Information-theoretic Feature Selection via Tensor Decomposition and Submodularity
This work addresses feature selection for machine learning practitioners, offering a more efficient method with performance guarantees, though it appears incremental as it builds on existing tensor decomposition and submodular optimization techniques.
The paper tackles the challenge of feature selection by maximizing high-order mutual information, which requires complex multivariate probability distributions and combinatorial optimization, by introducing a low-rank tensor model and indirect targeting to reduce complexity and improve classification performance. Numerical experiments on standard datasets show the proposed approach compares favorably to state-of-the-art methods.

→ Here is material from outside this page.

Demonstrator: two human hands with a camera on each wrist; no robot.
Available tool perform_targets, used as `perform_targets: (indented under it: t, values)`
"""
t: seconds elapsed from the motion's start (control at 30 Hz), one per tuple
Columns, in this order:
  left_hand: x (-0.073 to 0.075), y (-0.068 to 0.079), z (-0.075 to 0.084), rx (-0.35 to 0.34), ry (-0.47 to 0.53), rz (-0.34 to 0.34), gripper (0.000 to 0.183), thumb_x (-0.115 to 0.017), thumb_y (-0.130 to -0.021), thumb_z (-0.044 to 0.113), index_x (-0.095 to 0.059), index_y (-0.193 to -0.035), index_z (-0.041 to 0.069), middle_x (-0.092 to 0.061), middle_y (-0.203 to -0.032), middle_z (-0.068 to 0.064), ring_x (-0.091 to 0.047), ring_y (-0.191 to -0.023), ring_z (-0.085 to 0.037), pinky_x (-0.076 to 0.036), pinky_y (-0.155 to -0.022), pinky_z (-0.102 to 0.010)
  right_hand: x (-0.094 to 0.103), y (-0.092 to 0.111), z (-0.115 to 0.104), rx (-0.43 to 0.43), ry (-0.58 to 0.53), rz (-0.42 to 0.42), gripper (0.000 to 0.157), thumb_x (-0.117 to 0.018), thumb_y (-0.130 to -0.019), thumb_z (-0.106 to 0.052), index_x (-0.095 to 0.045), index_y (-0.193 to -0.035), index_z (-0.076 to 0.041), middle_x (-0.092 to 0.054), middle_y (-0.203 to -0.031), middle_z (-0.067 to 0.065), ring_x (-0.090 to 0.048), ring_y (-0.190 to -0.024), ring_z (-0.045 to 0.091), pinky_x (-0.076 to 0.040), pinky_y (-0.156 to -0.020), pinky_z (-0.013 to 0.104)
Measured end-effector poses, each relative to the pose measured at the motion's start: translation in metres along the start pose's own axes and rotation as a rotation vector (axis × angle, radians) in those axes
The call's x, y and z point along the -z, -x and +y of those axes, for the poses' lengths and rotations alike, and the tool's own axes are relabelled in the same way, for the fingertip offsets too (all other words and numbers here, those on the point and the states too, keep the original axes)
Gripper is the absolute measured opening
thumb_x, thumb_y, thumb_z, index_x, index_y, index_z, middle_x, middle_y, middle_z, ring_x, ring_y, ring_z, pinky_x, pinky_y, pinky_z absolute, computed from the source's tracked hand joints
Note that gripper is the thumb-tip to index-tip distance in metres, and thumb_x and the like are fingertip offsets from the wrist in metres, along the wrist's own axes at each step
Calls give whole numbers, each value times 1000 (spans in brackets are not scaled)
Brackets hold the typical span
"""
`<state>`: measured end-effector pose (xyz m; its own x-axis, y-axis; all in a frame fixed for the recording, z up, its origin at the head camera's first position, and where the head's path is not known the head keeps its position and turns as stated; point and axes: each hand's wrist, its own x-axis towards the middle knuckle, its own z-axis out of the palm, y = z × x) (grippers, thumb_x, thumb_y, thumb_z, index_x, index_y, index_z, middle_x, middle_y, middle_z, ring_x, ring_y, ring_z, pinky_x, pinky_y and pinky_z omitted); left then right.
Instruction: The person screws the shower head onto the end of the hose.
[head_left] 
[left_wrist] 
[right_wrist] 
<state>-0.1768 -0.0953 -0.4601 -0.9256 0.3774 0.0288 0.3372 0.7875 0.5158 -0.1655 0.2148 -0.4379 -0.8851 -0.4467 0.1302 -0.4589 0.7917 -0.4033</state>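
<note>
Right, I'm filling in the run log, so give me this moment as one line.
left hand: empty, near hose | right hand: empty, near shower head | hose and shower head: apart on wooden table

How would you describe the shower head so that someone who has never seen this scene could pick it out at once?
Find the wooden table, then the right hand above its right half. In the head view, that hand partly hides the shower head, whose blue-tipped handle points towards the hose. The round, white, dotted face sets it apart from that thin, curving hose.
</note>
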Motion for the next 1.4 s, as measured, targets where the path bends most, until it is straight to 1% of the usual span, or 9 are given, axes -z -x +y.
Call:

Feature selection by maximizing high-order mutual information between the selected feature vector and a target variable is the gold standard in terms of selecting the best subset of relevant features that maximizes the performance of prediction models. However, such an approach typically requires knowledge of the multivariate probability distribution of all features and the target, and involves a challenging combinatorial optimization problem. Recent work has shown that any joint Probability Mass Function (PMF) can be represented as a naive Bayes model, via Canonical Polyadic (tensor rank) Decomposition. In this paper, we introduce a low-rank tensor model of the joint PMF of all variables and indirect targeting as a way of mitigating complexity and maximizing the classification performance for a given number of features. Through low-rank modeling of the joint PMF, it is possible to circumvent the curse of dimensionality by learning principal components of the joint distribution. By indirectly aiming to predict the latent variable of the naive Bayes model instead of the original target variable, it is possible to formulate the feature selection problem as maximization of a monotone submodular function subject to a cardinality constraint - which can be tackled using a greedy algorithm that comes with performance guarantees. Numerical experiments with several standard datasets suggest that the proposed approach compares favorably to the state-of-art for this important problem.